Activity
If a line in the data has the string "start", please show it.

Task input
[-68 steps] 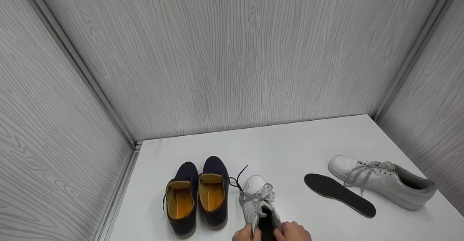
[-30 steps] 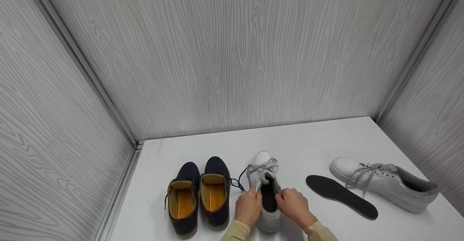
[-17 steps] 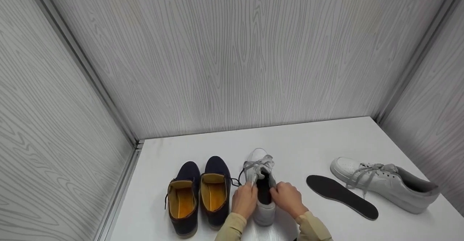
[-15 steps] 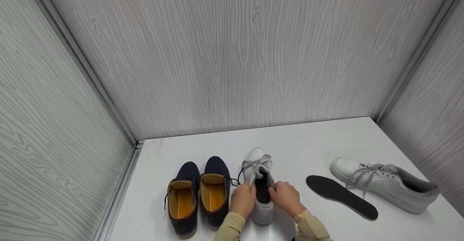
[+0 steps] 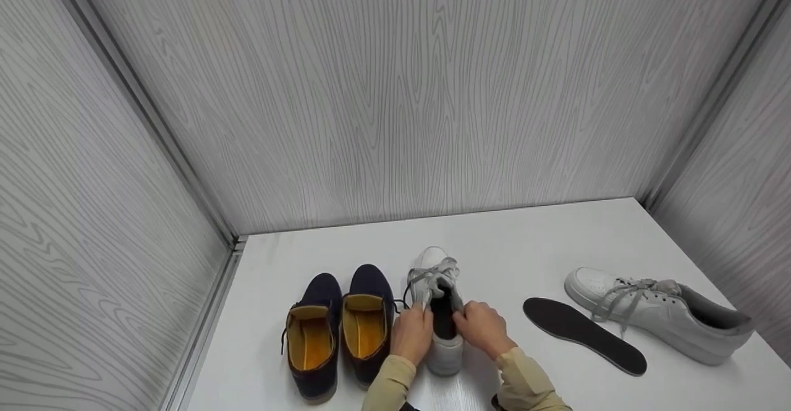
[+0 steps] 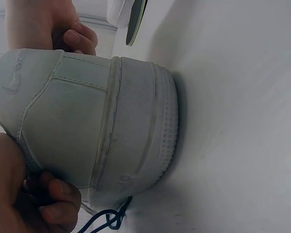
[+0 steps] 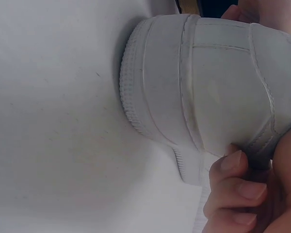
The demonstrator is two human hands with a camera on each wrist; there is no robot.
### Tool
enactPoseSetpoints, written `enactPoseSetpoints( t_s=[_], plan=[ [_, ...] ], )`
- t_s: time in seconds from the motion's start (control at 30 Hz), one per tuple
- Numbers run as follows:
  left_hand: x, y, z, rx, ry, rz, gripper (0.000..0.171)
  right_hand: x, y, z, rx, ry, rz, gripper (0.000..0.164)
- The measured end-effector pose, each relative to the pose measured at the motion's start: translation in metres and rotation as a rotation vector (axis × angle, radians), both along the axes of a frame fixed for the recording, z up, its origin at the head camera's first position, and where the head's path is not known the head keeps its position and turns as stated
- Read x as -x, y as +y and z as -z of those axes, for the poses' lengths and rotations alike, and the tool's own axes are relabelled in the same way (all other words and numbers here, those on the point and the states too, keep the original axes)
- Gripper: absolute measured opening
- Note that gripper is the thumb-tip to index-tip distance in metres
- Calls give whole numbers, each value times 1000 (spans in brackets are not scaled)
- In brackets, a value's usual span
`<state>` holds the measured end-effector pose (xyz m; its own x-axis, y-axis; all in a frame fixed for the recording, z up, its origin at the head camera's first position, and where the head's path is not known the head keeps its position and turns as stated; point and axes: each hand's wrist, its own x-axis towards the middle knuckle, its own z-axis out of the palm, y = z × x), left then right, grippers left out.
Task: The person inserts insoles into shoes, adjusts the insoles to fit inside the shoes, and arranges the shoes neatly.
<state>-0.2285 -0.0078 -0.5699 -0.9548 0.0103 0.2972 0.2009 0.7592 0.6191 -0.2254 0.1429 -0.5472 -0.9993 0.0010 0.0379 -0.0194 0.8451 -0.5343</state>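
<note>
A white sneaker [image 5: 445, 360] with grey laces points toward the back wall, its inside dark. My left hand [image 5: 412, 334] pinches the left side of its collar, and my right hand [image 5: 484, 326] pinches the right side. In the left wrist view the heel [image 6: 68, 121] shows from behind, the left fingers [image 6: 58, 206] curled at the collar edge. From the right wrist view, the right fingers [image 7: 235, 189] curl by the opposite edge, below the heel counter. The sole is right at the white table, and the thumbs are mostly hidden in the wrist views.
Two dark blue shoes with yellow-orange linings, an outer one [image 5: 318, 377] and an inner one [image 5: 371, 361], stand to the left. A black insole [image 5: 584, 335] lies to the right, beside a second white sneaker [image 5: 655, 315]. A grey wood-grain wall [image 5: 408, 102] rises behind the table [image 5: 494, 238].
Both hands have slid the sneaker away toward the back wall, then somewhat left, closer to the dark blue shoes. The grip on its collar continues; the other shoes and insole stay put.
</note>
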Motion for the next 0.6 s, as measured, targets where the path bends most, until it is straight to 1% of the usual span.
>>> enactPoseSetpoints(
  t_s=[0.17,0.33,0.6],
  plan=[
    [-1,-1,0,14,15,8,24,-1,0,0,6,-4,-26,29],
    [-2,-4,0,9,6,24,24,-3,-2,-1,5,4,-35,28],
    [-4,-2,2,26,-14,-7,24,-3,-3,1,21,-37,-28,29]
  ],
)
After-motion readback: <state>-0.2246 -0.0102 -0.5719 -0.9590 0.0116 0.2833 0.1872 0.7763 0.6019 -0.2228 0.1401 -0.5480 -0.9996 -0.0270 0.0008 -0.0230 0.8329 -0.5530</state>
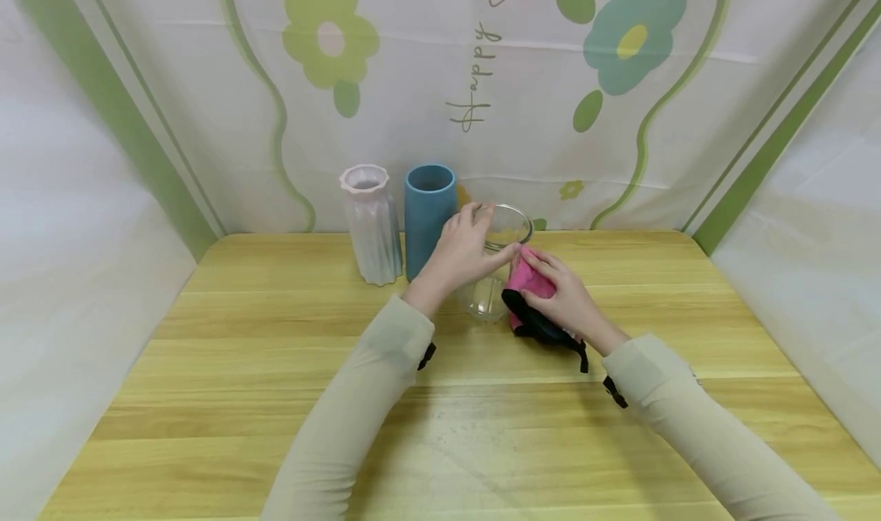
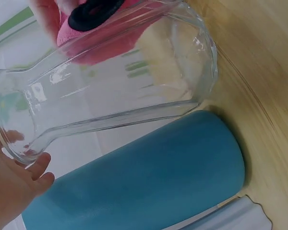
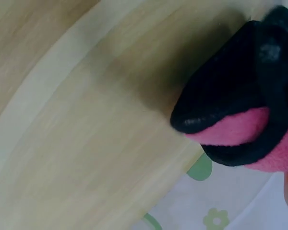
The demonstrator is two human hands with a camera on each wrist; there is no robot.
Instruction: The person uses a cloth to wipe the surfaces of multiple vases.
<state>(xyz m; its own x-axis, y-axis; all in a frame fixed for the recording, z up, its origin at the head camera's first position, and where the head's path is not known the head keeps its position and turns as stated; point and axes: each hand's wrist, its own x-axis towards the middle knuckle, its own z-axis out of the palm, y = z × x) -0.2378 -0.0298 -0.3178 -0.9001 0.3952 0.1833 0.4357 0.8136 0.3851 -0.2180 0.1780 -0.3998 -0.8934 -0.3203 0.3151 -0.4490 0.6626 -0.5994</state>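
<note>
A clear glass vase (image 1: 486, 297) with a flared rim stands on the table. My left hand (image 1: 463, 252) grips it at the rim, as the left wrist view shows with fingers around the glass mouth (image 2: 12, 120). My right hand (image 1: 570, 297) holds a fuzzy pink cloth item (image 1: 531, 278) with black trim and a dangling black strap (image 1: 583, 359). The pink fabric lies against the right side of the vase; in the left wrist view it shows through the glass. The right wrist view has the black part (image 3: 225, 81) close over the tabletop, with most of that hand out of frame.
Just left of the glass vase stands a blue cylindrical vase (image 1: 428, 223). Beside that is a pink-and-white fluted vase (image 1: 374, 234). The wooden table (image 1: 275, 398) ends at a flower-printed curtain (image 1: 413, 70) behind, with white fabric at both sides.
</note>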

Finished exercise
- t_s: time in seconds from the motion's start (control at 30 Hz), one per tuple
- The measured end-effector pose, each relative to the pose measured at the motion's start: translation in metres and rotation as a rotation vector (axis × angle, radians), both along the axes of a frame fixed for the recording, z up, its origin at the head camera's first position, and where the head's path is not known the head keeps its position and turns as stated

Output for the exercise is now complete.